Read Vanity of Duluoz: An Adventurous Education, 1935-46 Page 15


  I said ‘There, Big Slim, we must have a lot in common.’

  ‘That aint no Harvard lie, boy, and no Oxford lie, nuther. Now I’m goin to show you how to cheat at poker.’

  ‘I dont play cards, dont worry.’

  ‘I dont know how else we can spill our time in this bizarficated ruthouse . . .’

  ‘Well just tell me stories about your true life.’

  ‘Well one time I flattened a cop in the Cheyenne Wyoming railyards, like this,’ and this big fist like Jack Dempsey’s in my face.

  ‘Slim dont hit me with that, will ya?’

  ‘Look, I also got, soon’s the lights go out, some chewin tobacco, then, here in this paper carton we can spit . . . here’s your chaw.’ So we start in on chawin and spittin. The psychos were all asleep.

  III

  Big Slim says then ‘Boy, one time I was in Atlanta Georgia and saw this burlesque gal do a show and went down to the corner bar after the show to have a short beer and whiskey, and she walked in there, ordered a drink, and I slapped her right on the rump and said “Good girl.”’

  ‘Was she mad?’

  ‘Was she ever? But I got outa that okay.’

  ‘What else?’

  ‘When I was a young boy my mother put out a pie on the window in Ruston Louisiana and a hobo came by and asked her if he could have a piece. My mother said to go ahead. I said to my mother “Can I be a hobo someday Maw?” She said “It aint for the likes of the Holmeses.” But I didnt take her advice and became a hobo just in love of hoboing and all that pie idea.’

  ‘Pie Clue.’

  ‘What?’

  ‘Slim, have you ever hurt anybody?’

  ‘Nossir boy, except that cop in the yards at Cheyenne.’

  ‘What was your work?’

  ‘East Texas oil fields boy, and bronco buster just outa there, cowboy, oil worker, hobo, tug worker in New York City Harbor, and seaman.’

  ‘Deck?’

  ‘What else boy, you think I’m goin to hang around in the engyne room with a bandana round my brow?’

  ‘So what do we do, Slim?’

  ‘Keep your mouth shut, we’ll secure some butter knives tomorrow night supper and put em in our lockers and then we can break the locks open . . . You hear them freight trains out there bringing crap to this Naval base?

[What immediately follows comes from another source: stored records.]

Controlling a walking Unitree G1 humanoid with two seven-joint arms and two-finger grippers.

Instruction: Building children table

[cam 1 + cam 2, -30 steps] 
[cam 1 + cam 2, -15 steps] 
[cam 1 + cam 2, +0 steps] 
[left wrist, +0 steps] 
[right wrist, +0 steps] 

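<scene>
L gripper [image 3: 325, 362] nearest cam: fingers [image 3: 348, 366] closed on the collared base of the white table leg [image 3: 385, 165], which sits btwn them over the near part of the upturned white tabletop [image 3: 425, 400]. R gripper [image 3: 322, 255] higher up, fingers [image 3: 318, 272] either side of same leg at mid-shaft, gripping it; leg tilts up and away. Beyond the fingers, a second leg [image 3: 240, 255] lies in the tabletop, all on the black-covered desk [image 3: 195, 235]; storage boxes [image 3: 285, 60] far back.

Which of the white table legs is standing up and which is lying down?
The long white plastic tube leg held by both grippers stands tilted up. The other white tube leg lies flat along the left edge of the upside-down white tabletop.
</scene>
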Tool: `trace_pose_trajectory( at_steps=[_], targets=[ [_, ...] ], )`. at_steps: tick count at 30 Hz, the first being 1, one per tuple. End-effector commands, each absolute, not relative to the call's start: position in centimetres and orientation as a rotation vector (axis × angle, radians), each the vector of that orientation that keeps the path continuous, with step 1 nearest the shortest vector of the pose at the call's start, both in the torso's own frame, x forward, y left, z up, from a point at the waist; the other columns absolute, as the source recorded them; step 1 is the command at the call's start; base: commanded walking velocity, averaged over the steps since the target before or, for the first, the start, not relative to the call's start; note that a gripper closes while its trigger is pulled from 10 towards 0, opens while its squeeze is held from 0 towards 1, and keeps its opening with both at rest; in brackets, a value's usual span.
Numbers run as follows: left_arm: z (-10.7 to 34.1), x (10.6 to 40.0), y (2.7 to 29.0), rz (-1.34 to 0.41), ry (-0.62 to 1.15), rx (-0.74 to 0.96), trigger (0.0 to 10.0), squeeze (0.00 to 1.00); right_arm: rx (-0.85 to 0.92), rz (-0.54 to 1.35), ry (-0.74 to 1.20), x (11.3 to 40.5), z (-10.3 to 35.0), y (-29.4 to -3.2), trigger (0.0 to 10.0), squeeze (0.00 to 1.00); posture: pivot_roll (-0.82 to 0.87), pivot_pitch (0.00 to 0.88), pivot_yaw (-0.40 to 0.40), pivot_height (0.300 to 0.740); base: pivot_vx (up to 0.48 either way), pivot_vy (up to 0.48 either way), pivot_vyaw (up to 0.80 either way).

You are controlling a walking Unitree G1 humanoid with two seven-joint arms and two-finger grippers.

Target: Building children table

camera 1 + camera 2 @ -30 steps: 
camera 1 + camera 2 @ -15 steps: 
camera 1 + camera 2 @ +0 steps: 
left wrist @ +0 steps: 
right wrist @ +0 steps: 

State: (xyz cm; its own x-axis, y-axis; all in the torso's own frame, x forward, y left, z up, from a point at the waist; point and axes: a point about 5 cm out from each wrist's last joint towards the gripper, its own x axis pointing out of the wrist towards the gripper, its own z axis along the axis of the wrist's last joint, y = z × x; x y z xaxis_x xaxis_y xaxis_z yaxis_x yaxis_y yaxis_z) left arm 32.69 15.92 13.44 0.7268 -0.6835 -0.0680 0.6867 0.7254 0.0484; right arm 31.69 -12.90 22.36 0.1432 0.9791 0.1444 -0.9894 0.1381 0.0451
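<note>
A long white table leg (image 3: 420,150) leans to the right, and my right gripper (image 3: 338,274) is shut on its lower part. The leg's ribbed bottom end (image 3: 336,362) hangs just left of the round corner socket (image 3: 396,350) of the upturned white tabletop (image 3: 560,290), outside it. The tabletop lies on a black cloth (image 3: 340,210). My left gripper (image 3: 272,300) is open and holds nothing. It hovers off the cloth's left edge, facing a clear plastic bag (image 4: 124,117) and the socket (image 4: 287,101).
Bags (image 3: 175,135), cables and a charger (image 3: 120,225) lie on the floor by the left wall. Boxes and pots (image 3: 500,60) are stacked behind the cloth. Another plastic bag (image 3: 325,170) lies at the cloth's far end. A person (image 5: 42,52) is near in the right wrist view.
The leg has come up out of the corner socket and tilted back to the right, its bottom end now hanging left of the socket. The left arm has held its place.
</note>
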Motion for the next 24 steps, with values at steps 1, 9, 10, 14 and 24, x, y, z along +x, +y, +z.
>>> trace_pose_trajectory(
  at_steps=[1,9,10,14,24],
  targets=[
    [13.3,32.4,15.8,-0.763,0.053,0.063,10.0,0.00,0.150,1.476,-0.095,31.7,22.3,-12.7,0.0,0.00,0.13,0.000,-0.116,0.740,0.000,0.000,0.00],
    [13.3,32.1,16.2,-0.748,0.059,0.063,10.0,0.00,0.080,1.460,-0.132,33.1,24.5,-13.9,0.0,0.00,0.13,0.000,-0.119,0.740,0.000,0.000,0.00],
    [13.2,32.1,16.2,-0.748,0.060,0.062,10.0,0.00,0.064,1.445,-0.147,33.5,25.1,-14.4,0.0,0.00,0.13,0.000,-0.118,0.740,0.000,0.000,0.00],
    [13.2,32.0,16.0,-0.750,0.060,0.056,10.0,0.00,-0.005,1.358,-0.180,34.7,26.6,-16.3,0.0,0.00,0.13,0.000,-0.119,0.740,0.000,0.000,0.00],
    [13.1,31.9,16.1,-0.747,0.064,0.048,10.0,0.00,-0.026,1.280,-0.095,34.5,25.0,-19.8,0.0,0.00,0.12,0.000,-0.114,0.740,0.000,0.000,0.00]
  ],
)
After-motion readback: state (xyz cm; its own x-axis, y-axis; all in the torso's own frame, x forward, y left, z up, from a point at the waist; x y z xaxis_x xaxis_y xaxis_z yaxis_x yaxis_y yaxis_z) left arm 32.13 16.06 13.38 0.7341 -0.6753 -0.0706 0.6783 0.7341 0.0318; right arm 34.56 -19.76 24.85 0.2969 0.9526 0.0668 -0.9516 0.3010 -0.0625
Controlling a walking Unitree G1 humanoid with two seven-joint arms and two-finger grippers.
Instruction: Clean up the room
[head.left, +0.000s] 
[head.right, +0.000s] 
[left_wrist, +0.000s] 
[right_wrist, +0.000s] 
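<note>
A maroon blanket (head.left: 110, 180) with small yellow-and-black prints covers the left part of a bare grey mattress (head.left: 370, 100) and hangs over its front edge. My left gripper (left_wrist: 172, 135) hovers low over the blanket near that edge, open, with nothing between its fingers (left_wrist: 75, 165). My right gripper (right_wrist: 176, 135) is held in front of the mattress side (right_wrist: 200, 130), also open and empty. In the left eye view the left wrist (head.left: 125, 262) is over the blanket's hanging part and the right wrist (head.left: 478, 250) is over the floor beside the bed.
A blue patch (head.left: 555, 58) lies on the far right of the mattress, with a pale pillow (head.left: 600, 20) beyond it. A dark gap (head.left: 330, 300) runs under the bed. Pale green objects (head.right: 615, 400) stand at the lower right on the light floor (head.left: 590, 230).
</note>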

We’ll bust locks and go out in our pajamas and hop that freight right straight down to a haystack I told you about in Baltimore, and then we’ll go to Montana, Butte, and get drunk with Mississippi Gene . . . Meanwhile,’ he says, ‘jist chew some of this tobacco and tell me some of yore stories.’

  ‘Well Slim I aint as colorful as you are but I sure ben around . . . like that time in Washington when I waved my dicker at the White House, or Sydney Nova Scotia when we pushed a whole shack into the bay, or in Lowell Mass. when a guy was tryin to kill my Polish buddy against the car with a rain of killin punches, I told him to stop it, he said “What?” I said “Stop it!” “Who are you?” “Fucketh you, man,” and his father had to drag me off his back, he was really tryin to kill that poor kid.’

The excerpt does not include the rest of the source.